Hacker News new | past | comments | ask | show | jobs | submit login
Chisel – A fast TCP tunnel over HTTP (github.com/jpillora)
101 points by aus_ on Jan 9, 2017 | hide | past | favorite | 38 comments



Why TCP over websockets? You can just use the HTTP bodies as a stream in both direction. Which means the proxy just has to strip or add HTTP headers before forwarding. The overhead afterwards is 0 -> you just write to the socket.


Hmm, this choice is indeed strange, websockets still are blocked in some restrictive set ups (squid?).

But still, what is the way of doing stream in both directions? Do you mean opening multi-part form data for uploading and transfer encoding chunked for download? But that would be 2 tcp connection for 1 tcp tunnel. And I believe there's no other way to do it without the overhead of HTTP request/response headers.


Technically HTTP represents a bidirectional stream of arbitrary data in both directions, which follows a set of headers and is optionally finished by a set of footers. This is for example quite obvious when you look at the HTTP/2 specification. There is no need for the bodies to be sent in a particular order (response body after request body) or in a particular encoding (form-data, chunked, SSE, etc.). It can be two arbitrary byte streams.

This functionality is exposed by lots of HTTP libraries, e.g. the Go, node.js or C# HTTP libraries will allow to simply read or write to a request/response body stream just like to can write to a socket. As a proxy - just copy the data from one stream to the other.

What are are probably thinking is that the browser environment does currently not allow to use HTTP for arbitrary streaming. Instead they defined some fixed use cases and encodings for these use cases. If you use SSE encoding you can't send bytes without overhead anymore and can only do streaming in one direction. But: You will get a nicer browser API for retrieving the data. Using HTTP bodies for arbitrary streaming will be allowed in future revisions of the fetch API (which e.g. give you a ReadableStream).

Other HTTP libraries also do not allow for streaming but expect the body in either direction to be a fixed length thing. This will allow to represent the body e.g. as a "string" or "byte[]" instead of a Stream from which the application has to read. Thereby the API gets simpler, but not all possible use cases are enabled.


It's true that underlying tcp connection can be reused for virtually anything and it doesn't have to be conformant with having http requests/response. But it would probably get blocked by a proxy which wouldn't be able to pass it down the line.

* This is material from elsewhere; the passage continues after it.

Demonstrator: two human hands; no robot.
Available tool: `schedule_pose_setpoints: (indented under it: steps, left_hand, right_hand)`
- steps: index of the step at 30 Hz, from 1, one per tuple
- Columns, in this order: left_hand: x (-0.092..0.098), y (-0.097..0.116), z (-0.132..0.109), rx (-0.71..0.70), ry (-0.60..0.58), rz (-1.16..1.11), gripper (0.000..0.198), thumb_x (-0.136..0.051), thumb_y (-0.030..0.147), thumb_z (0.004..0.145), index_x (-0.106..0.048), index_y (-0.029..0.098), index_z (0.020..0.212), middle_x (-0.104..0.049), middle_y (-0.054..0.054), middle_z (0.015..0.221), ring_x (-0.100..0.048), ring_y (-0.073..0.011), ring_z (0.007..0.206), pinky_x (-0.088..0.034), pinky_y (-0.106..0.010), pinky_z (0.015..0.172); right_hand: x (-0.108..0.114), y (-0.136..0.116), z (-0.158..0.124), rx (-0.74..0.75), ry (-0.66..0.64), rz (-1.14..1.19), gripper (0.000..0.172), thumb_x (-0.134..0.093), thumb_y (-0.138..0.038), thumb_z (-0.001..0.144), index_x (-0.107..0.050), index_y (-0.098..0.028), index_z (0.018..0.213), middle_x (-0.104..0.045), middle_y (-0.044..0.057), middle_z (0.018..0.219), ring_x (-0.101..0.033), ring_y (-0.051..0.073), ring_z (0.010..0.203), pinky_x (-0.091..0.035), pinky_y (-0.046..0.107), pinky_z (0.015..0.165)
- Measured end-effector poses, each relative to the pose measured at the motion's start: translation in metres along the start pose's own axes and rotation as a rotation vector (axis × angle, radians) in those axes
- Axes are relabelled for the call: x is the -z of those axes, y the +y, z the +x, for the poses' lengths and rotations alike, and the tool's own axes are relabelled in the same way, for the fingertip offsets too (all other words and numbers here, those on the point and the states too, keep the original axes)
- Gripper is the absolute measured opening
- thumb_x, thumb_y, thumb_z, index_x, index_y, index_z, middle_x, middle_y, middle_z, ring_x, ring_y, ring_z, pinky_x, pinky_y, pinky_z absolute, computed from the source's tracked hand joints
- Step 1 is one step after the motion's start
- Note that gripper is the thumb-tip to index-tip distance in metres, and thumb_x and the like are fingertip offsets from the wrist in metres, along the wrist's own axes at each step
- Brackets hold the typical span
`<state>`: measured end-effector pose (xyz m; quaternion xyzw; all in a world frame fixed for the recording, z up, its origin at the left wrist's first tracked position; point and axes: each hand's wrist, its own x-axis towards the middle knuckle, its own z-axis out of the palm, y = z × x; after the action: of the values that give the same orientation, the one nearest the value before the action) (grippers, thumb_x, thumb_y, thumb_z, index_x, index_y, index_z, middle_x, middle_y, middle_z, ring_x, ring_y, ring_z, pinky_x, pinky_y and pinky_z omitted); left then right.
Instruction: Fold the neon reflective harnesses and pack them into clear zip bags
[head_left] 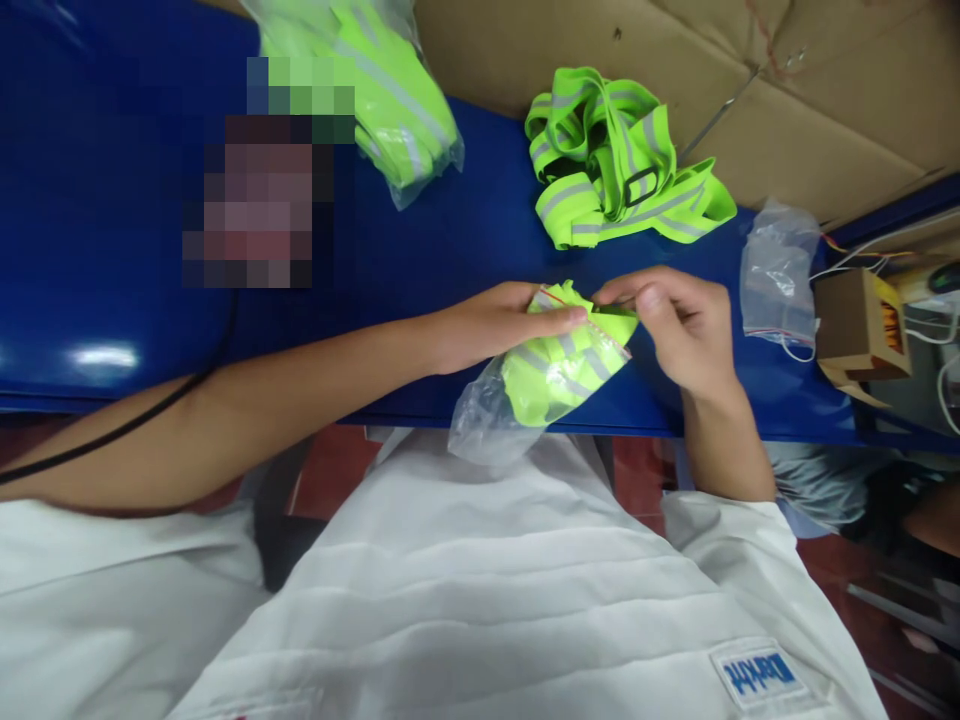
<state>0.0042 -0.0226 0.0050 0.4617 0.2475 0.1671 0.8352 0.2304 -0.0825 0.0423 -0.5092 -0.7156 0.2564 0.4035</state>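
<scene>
Over the front edge of the blue table, my left hand point(499, 325) grips a clear zip bag point(480, 415) with its thumb across the top, near the red seal line. Inside the bag is a folded neon-green reflective strap point(551, 375) with grey stripes; part of it sticks up at the bag's mouth. My right hand point(686, 325) is at the mouth's right side, fingers curled and closed on the edge of the strap there; its fingertips are partly hidden. Behind my hands lies a loose heap of neon-green reflective straps point(600, 165) with a black buckle.
A larger clear bag of neon-green straps point(409, 125) lies at the back left, beside a pixelated patch. Cardboard point(847, 110) borders the table's back. At right are an empty zip bag point(780, 270), a small cardboard box point(851, 320) and cables. A black cord point(112, 440) crosses my left arm.
</scene>
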Motion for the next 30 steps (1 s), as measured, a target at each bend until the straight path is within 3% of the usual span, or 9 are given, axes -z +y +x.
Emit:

Not necessarily ... you would have to issue a HTTP request per uplink chunk but HTTP can use connection pooling so that does not necessarily translate to a single TCP connection [0]

Agreed it's not quite as straightforward as the parent poster suggests. I can see issues with this approach for realtime/streaming applications but for applications relying on a similar request/response flow of traffic it would do the job.

[0] https://en.wikipedia.org/wiki/HTTP_persistent_connection


Yes, and for various reasons those chunks can be reordered. And a misbehaving proxy might also try to cache them. And to send data back from the server you need long hanging gets, which can also be subject to timeouts and weird chunking by misbehaving proxies.

These problems are all solvable, but you need to treat http requests like datagrams and (basically) reimplement TCP on top of HTTP.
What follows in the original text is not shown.